TASK DIRECTIONS: Your reply must consist of the data below, reproduced character for character.

AVAILABLE DATA:
-*-*-

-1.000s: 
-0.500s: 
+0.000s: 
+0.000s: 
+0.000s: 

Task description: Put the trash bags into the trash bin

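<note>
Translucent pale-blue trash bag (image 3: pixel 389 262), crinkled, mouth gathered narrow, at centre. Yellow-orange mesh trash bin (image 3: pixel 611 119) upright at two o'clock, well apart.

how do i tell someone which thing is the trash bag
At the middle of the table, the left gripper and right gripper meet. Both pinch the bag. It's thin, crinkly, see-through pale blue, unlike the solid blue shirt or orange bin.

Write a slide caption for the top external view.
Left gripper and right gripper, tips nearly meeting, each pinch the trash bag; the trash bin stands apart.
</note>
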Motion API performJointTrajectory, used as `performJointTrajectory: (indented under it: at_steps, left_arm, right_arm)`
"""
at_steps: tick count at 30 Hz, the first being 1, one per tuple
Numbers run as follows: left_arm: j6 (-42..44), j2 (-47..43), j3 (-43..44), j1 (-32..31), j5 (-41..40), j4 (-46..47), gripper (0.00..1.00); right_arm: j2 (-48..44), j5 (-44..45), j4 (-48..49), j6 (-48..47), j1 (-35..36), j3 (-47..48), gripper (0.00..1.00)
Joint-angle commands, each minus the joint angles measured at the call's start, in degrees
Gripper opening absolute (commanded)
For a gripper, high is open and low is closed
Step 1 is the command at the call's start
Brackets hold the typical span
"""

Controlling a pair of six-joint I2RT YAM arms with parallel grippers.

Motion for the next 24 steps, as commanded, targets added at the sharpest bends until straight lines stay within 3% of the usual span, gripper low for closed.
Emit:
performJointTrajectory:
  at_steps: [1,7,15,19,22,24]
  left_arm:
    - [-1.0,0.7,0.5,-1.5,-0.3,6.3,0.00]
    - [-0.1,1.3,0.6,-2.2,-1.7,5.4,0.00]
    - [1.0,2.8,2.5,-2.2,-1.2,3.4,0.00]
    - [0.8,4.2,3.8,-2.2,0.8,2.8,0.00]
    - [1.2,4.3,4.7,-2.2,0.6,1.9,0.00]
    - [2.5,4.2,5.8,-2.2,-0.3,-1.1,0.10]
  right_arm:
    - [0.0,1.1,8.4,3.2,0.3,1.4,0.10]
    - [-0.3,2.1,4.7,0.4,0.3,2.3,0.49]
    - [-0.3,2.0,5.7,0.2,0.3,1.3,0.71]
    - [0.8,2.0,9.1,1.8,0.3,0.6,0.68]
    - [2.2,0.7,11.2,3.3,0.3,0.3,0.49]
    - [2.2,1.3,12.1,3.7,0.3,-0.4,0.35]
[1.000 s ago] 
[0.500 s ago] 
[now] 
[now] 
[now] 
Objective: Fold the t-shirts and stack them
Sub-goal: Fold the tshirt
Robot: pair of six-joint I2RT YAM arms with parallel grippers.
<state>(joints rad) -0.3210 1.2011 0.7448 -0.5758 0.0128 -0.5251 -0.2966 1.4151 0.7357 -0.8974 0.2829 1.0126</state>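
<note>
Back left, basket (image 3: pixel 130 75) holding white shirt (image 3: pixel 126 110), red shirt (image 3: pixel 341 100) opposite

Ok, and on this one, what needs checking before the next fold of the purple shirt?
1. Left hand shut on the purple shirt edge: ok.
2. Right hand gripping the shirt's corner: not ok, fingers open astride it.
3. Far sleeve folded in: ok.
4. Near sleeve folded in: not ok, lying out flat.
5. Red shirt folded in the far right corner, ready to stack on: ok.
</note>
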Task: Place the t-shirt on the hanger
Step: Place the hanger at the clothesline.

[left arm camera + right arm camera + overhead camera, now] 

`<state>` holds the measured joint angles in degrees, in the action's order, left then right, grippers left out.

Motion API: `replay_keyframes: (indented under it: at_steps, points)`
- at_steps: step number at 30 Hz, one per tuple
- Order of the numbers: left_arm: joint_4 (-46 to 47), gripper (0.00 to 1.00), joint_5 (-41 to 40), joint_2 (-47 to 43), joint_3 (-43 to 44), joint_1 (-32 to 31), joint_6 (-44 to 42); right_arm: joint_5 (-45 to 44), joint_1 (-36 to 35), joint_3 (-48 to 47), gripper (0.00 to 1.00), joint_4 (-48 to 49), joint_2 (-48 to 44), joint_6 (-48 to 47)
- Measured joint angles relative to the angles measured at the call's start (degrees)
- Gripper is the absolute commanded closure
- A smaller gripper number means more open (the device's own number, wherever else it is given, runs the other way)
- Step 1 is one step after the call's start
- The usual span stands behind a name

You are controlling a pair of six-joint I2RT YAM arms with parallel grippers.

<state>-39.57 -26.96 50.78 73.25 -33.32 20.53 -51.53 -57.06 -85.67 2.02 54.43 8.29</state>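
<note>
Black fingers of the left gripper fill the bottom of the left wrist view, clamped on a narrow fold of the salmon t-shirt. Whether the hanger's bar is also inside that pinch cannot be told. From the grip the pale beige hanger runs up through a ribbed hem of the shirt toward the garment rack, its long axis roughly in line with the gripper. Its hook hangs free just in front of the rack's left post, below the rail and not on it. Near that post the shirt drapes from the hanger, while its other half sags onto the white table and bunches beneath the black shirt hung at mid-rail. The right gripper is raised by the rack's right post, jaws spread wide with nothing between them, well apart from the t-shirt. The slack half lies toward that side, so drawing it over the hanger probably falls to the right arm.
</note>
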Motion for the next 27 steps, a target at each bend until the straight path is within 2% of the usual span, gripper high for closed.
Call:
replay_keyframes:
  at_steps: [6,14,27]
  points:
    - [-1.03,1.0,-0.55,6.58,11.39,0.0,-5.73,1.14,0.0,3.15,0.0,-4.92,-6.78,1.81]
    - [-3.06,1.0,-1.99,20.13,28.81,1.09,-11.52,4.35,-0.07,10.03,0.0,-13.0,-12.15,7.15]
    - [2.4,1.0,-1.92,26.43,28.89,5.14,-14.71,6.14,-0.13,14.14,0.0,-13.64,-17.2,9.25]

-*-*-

RESULT OF THE EXERCISE:
-1.000s: 
-0.500s: 
+0.000s: 
+0.000s: 
+0.000s: 

Task description: Put the trash bags into the trash bin

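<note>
Translucent pale-blue trash bag (image 3: pixel 389 262), crinkled, mouth gathered narrow, at centre. Yellow-orange mesh trash bin (image 3: pixel 611 119) upright at two o'clock, well apart.

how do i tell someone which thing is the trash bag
At the middle of the table, the left gripper and right gripper meet. Both pinch the bag. It's thin, crinkly, see-through pale blue, unlike the solid blue shirt or orange bin.

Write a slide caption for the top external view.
Left gripper and right gripper, tips nearly meeting, each pinch the trash bag; the trash bin stands apart.
</note>
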Motion API performJointTrajectory, used as `performJointTrajectory: (indented under it: at_steps, left_arm, right_arm)`
"""
at_steps: tick count at 30 Hz, the first being 1, one per tuple
Numbers run as follows: left_arm: j6 (-42..44), j2 (-47..43), j3 (-43..44), j1 (-32..31), j5 (-41..40), j4 (-46..47), gripper (0.00..1.00); right_arm: j2 (-48..44), j5 (-44..45), j4 (-48..49), j6 (-48..47), j1 (-35..36), j3 (-47..48), gripper (0.00..1.00)
Joint-angle commands, each minus the joint angles measured at the call's start, in degrees
Gripper opening absolute (commanded)
For a gripper, high is open and low is closed
Step 1 is the command at the call's start
Brackets hold the typical span
"""

Controlling a pair of six-joint I2RT YAM arms with parallel grippers.

Motion for the next 24 steps, as commanded, targets added at the sharpest bends until straight lines stay within 3% of the usual span, gripper low for closed.
Emit:
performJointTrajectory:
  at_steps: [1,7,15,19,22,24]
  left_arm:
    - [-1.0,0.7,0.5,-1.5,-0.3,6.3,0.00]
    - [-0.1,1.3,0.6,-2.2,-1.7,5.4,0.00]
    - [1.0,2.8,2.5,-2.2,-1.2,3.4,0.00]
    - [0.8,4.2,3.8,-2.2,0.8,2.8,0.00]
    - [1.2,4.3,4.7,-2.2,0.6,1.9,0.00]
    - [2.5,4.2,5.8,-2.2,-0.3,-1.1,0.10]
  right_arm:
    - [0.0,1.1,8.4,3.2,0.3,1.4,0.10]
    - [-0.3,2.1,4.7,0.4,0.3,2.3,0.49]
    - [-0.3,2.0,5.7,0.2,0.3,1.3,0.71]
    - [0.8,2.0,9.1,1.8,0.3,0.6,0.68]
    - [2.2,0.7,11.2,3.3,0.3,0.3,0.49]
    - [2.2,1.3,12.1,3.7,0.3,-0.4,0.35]
[1.000 s ago] 
[0.500 s ago] 
[now] 
[now] 
[now] 
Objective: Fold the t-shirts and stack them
Sub-goal: Fold the tshirt
Robot: pair of six-joint I2RT YAM arms with parallel grippers.
<state>(joints rad) -0.3210 1.2011 0.7448 -0.5758 0.0128 -0.5251 -0.2966 1.4151 0.7357 -0.8974 0.2829 1.0126</state>
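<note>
Back left, basket (image 3: pixel 130 75) holding white shirt (image 3: pixel 126 110), red shirt (image 3: pixel 341 100) opposite

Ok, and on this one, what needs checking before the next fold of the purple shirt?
1. Left hand shut on the purple shirt edge: ok.
2. Right hand gripping the shirt's corner: not ok, fingers open astride it.
3. Far sleeve folded in: ok.
4. Near sleeve folded in: not ok, lying out flat.
5. Red shirt folded in the far right corner, ready to stack on: ok.
</note>
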Task: Place the t-shirt on the hanger
Step: Place the hanger at the clothesline.

[left arm camera + right arm camera + overhead camera, now] 

`<state>` holds the measured joint angles in degrees, in the action's order, left then right, grippers left out.

Motion API: `replay_keyframes: (indented under it: at_steps, points)`
- at_steps: step number at 30 Hz, one per tuple
- Order of the numbers: left_arm: joint_4 (-46 to 47), gripper (0.00 to 1.00), joint_5 (-41 to 40), joint_2 (-47 to 43), joint_3 (-43 to 44), joint_1 (-32 to 31), joint_6 (-44 to 42); right_arm: joint_5 (-45 to 44), joint_1 (-36 to 35), joint_3 (-48 to 47), gripper (0.00 to 1.00), joint_4 (-48 to 49), joint_2 (-48 to 44), joint_6 (-48 to 47)
- Measured joint angles relative to the angles measured at the call's start (degrees)
- Gripper is the absolute commanded closure
- A smaller gripper number means more open (the device's own number, wherever else it is given, runs the other way)
- Step 1 is one step after the call's start
- The usual span stands behind a name

You are controlling a pair of six-joint I2RT YAM arms with parallel grippers.

<state>-39.57 -26.96 50.78 73.25 -33.32 20.53 -51.53 -57.06 -85.67 2.02 54.43 8.29</state>
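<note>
Black fingers of the left gripper fill the bottom of the left wrist view, clamped on a narrow fold of the salmon t-shirt. Whether the hanger's bar is also inside that pinch cannot be told. From the grip the pale beige hanger runs up through a ribbed hem of the shirt toward the garment rack, its long axis roughly in line with the gripper. Its hook hangs free just in front of the rack's left post, below the rail and not on it. Near that post the shirt drapes from the hanger, while its other half sags onto the white table and bunches beneath the black shirt hung at mid-rail. The right gripper is raised by the rack's right post, jaws spread wide with nothing between them, well apart from the t-shirt. The slack half lies toward that side, so drawing it over the hanger probably falls to the right arm.
</note>
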Motion for the next 27 steps, a target at each bend until the straight path is within 2% of the usual span, gripper high for closed.
Call:
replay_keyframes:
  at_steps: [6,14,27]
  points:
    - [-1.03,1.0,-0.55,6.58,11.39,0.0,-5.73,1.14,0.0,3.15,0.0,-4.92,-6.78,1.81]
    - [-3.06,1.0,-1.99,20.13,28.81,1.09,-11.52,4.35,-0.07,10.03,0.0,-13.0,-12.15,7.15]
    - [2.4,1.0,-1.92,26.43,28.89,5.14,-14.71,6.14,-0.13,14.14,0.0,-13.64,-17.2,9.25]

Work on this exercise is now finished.